What is the difference between genetics and genomics?

Although they are used interchangeably, the terms “genetics” and “genomics” are not synonymous. Both involve the study of genetic material and both are derived from the Greek word gene , which means birth or origin. But the similarities largely end there. Although genetics and genomics are complex topics, the difference between them is much simpler: one (genetics) refers to one a person ‘s genetic makeup is usually used for, and the other (genomics) refers to a tumor molecular structure. You can also think of genes in terms of inherited traits and genomics in terms of cancer-specific mutations.

What are they

Genetics is the study of the genes that people inherit at birth, and that are passed down from their families through generations. Every cell in the human body contains an entire strand of DNA, and each strand is filled with genes that carry instructions for certain traits, such as blue eyes, red hair, or perhaps an increased likelihood of developing some types of cancer. Genetic testing can help determine a person’s risk of developing cancer and other diseases.

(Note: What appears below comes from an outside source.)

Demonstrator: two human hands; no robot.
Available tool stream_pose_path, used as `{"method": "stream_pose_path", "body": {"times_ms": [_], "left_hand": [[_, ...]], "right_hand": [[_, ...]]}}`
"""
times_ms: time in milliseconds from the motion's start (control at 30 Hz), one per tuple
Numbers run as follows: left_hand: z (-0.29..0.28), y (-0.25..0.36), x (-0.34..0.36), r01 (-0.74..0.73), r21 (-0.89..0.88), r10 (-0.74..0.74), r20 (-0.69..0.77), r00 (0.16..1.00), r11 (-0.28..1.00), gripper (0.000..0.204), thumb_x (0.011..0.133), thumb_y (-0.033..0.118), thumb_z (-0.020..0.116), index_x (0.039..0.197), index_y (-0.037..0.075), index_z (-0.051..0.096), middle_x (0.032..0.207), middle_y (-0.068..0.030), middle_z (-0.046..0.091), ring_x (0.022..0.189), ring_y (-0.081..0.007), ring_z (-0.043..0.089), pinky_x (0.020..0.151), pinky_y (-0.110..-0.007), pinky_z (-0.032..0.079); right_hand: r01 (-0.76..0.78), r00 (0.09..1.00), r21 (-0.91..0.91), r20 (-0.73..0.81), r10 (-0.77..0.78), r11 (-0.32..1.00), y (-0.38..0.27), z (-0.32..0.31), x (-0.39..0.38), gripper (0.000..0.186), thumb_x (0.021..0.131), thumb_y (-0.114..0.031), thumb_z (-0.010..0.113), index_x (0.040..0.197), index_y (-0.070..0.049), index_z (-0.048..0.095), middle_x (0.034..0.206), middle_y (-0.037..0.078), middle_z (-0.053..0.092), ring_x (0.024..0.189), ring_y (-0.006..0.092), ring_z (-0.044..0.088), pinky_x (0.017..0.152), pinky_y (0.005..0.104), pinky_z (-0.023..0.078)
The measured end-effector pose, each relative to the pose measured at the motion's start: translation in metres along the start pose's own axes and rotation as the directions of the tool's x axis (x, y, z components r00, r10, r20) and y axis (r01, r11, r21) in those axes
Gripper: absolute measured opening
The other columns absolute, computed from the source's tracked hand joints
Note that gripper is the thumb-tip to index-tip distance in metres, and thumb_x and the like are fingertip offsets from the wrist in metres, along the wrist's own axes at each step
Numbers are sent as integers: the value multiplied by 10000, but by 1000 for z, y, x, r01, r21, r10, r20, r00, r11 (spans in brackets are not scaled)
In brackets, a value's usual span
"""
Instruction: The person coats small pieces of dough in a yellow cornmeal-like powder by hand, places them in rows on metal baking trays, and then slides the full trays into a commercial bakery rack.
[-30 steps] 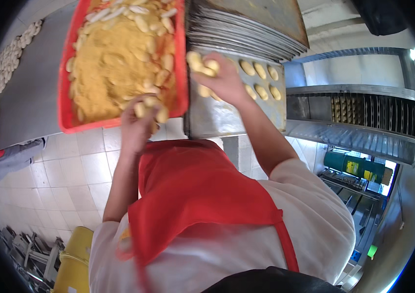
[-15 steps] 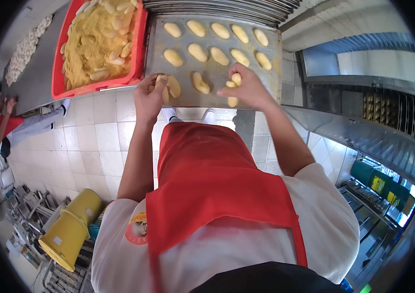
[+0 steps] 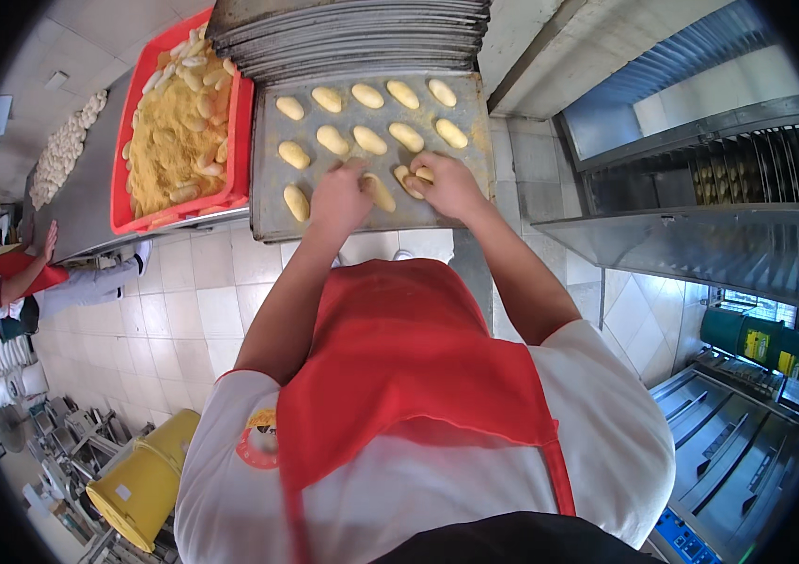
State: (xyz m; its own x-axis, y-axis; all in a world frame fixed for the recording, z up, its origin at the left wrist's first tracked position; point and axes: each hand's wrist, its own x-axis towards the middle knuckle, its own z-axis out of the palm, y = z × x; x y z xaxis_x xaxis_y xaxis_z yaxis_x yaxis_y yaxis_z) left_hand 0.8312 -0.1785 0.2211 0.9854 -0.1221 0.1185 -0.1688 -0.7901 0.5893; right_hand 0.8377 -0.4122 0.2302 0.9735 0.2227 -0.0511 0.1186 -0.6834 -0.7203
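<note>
Two hands (image 3: pixel 341 195) (image 3: pixel 449 188) closer over one tray (image 3: pixel 273 224)

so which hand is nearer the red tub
Left. The left hand is over the metal tray, to the right of the red tub; the right hand is farther right, over the same tray.

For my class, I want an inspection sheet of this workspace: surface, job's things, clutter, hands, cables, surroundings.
Surface: metal tray, yellow dust near its right edge.
Job's things: dough pieces in rows on the tray; red tub at left, with yellow powder and more dough.
Clutter: stacked trays behind; yellow bucket at lower left.
Hands: left hand close beside a dough piece, contact unclear; right hand holds one.
Cables: nothing seen.
Surroundings: co-worker beside a grey table at left; metal rack at right.
</note>
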Motion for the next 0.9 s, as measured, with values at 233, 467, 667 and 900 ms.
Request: {"method": "stream_pose_path", "body": {"times_ms": [233, 467, 667, 900], "left_hand": [[-60, -41, -11, 85, 80, -79, -69, 994, 993, 406, 812, 176, 778, 1200, 69, 730, 1145, -196, 705, 1042, -404, 693, 892, -485, 574], [-76, -71, -47, 245, 141, -233, -99, 967, 959, 407, 836, 246, 794, 1211, 101, 731, 1217, -139, 682, 1105, -355, 682, 918, -464, 566], [-64, -31, -38, 17, 107, -11, -56, 998, 994, 446, 814, 259, 839, 1227, 128, 732, 1246, -133, 668, 1071, -362, 700, 891, -452, 579], [-64, -40, -31, 20, 171, -44, 138, 990, 985, 456, 812, 261, 845, 1247, 165, 745, 1245, -125, 679, 980, -316, 727, 822, -427, 597]], "right_hand": [[33, 944, 73, -329, -7, 997, 31, -15, -31, 313, 859, -125, 783, 1150, -70, 681, 1186, 192, 639, 1017, 423, 670, 845, 477, 555], [82, 916, -107, -383, -117, 991, 48, -2, -46, 290, 839, -94, 798, 1097, -59, 670, 1119, 197, 623, 992, 400, 657, 834, 478, 546], [322, 875, -30, -371, -310, 946, -38, 26, -35, 264, 827, -95, 787, 1064, -51, 678, 1126, 139, 626, 1059, 381, 615, 908, 458, 529], [294, 950, -97, -77, -301, 951, -51, 82, 4, 294, 815, -63, 775, 1089, -50, 670, 1117, 140, 634, 1048, 378, 652, 868, 458, 546]]}}
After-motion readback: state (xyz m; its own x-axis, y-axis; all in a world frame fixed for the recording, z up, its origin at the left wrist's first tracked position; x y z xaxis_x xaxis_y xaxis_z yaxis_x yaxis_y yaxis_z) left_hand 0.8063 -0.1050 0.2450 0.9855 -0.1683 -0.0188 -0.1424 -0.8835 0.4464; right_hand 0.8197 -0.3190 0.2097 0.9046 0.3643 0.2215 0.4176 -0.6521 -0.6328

Genomics generally refers to the study of mutations in genes that can drive different behaviors of cancer, from how aggressive it is to whether it spreads to distant parts of the body. Every cell in the human body contains tens of thousands of genes, but mutations in a single gene can cause cells to grow out of control and lead to the growth of tumors. Often, cells in a tumor change over time because their genes continue to mutate. Therefore, genetic testing can vary greatly over time, even when performed on the same tumor. When the molecular makeup of the tumor changes, the patient may develop resistance to a particular treatment. “Unfortunately, cancer is very intelligent, and it is common for treatment to stop working because the cancer is now a different cancer,” says Melanie Korpman, MD, a certified genetic counselor licensed at our hospital in Philadelphia.

What the tests show

Both tests—the two that map a person’s DNA profile and those that look for genetic abnormalities in a tumor—can be helpful in treating cancer, although genetic and genomic testing are used in very different ways and in very different circumstances. In the world of cancer, genetic tests look for genetic mutations that a patient may have inherited through their family, which is why they are recommended for people with a family history of a certain type of cancer. Those who test positive for a BRCA1 gene mutation, for example, have an increased risk of developing breast and ovarian cancer.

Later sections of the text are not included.